In fact, Sela claims that turning it from a Reit fund into a regular company, for the purpose of taking over a structure, will stop the obligation to distribute the dividend and thus Sela shareholders will have a small portion (relative to holding in Sela) of a structure.
As stated, Sela has formulated and will submit to the building a presentation on their behalf, which should present the benefits to Sela’s shareholders, insofar as they need to examine the purchase offer of a building. The rock presents the dividend distribution, to which it is legally obligated to be a REIT fund.
According to the presentation, Sela is expected to distribute 48 agorot per share this year (2020), while a structure is 12 agorot, according to the third quarter reports of a structure. Sela’s presentation also shows that a structure did not distribute a dividend “other than a negligible amount” in 2019-2016. The tax advantages for sole, institutional investors and mutual funds in holding rock over holding in stock shares.According to rock data, tax savings tend in favor of rock at a rate of 11.75% to 23% over an alternative stock holding alternative.
Sela also claims that the majority occupancy of a building in its properties is less than 90% “in light of the fact that many historic properties are hundreds of which are industrial properties that are not in demand areas. Occupancy rates in the building are low compared to most real estate companies.”

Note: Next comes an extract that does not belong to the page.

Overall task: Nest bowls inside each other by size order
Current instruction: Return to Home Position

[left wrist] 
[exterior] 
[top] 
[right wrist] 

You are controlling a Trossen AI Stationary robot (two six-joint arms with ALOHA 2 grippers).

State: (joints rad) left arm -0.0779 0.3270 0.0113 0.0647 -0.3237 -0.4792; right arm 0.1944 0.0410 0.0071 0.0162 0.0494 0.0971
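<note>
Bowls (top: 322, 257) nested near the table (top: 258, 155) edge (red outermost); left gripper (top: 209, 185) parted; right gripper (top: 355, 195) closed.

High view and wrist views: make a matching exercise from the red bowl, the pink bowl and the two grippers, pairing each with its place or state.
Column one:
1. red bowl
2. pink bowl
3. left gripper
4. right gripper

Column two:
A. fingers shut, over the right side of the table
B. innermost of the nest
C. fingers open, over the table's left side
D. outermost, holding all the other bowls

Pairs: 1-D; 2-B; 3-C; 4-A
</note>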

Sela is trying to show that it manages the properties better since its occupancy rate is higher than that of a building. According to Mivna’s reports for the third quarter, the occupancy rate of its assets in terms of value was 92.2% and the occupancy rate in terms of square meters was 90.5%. Segmented by areas: in offices the rate was 88.5%, in shopping centers 92.9% and in industry and logistics 90.9%.

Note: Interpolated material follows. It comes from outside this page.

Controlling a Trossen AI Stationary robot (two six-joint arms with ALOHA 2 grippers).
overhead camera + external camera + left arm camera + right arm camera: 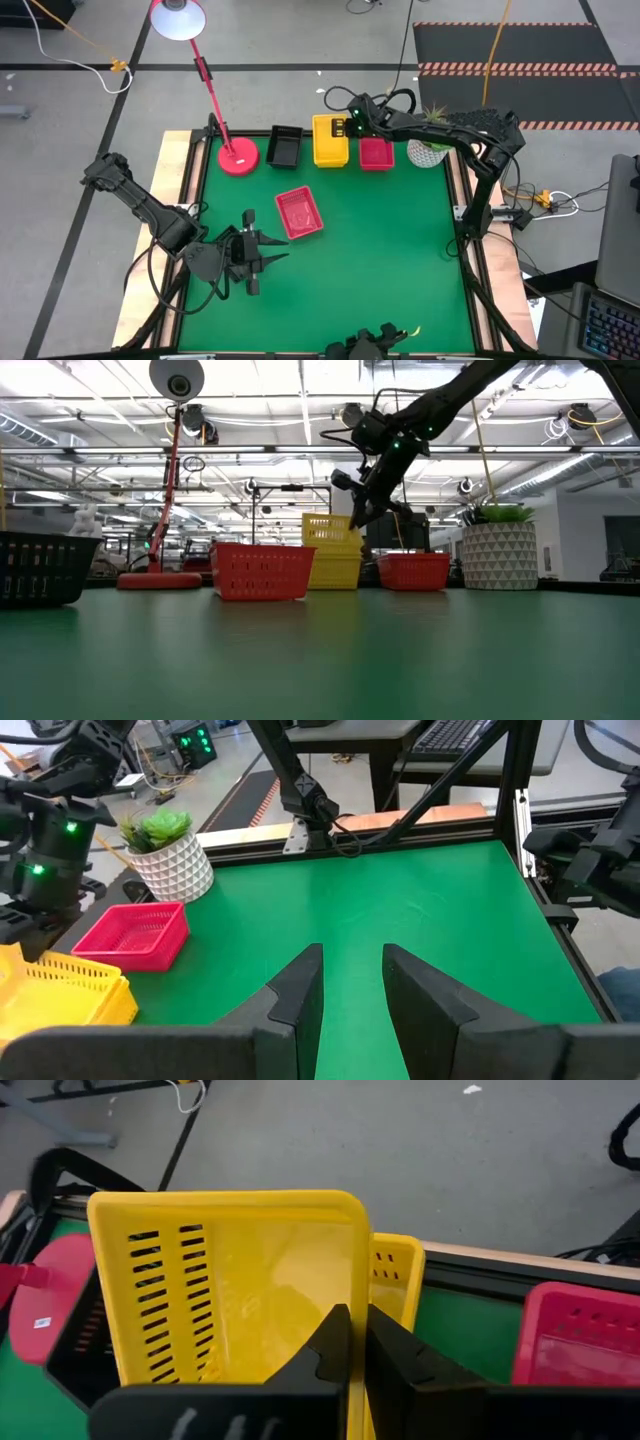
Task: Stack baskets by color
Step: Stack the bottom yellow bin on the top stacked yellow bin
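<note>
At upper centre of the high view, the right gripper (352,123) is clamped on the rim of a yellow basket (330,139), over the yellow stack. The left gripper (268,254), lower left, hangs part-open, holding nothing. 1 red basket (299,213) sits mid-table.

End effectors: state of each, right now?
Left end effector: open, holding nothing, above the green table.
Right end effector: closed on the yellow basket wall.

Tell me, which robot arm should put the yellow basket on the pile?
The right gripper: it already pinches the yellow basket above the yellow stack. The left gripper waits empty near the table's front.
</note>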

The shareholders’ meeting will convene on January 3
In any case, the battle between a building managed by Dudu Zabida and Sela Real Estate, headed by Chairman Shmuel Selvin, is already taking place in court. On January 3, a meeting of Sela Real Estate shareholders is expected, and the hawkish parties demanded various demands from the court. The structure requires that Sela correct the structure of the convening of the meeting and the way of voting on the various sections. Sela demands that a building correct the purchase offer and claims various defects and even alleged deception.
The move to take over a structure on a rock is relatively complex to a “standard” takeover. Sela Capital Real Estate is a Reit fund, and by law it must not have a controlling shareholder. Therefore, Sela’s shareholders must vote in favor of changing its bylaws to become a “regular” income-producing real estate company. This move should go through a majority of 75% of Sela Real Estate shareholders. Seemingly, this is a difficult hurdle to achieve, but in practice most of Sela’s shareholders (80%) are the general public, who are not expected to vote, so the decision on the issue is likely to fall on institutional ones.
As the change takes place, the shareholders will have to decide whether to accept the takeover bid – 0.92 building shares per Sela Real Estate share or a cash payment of NIS 6.751 per Sela share. The offer in the stock channel is about NIS 1.36 billion, according to yesterday’s building share price (NIS 8) and embodies a value of NIS 1.45 billion for the rock, similar to the one it was traded in yesterday, an offer that may be improved.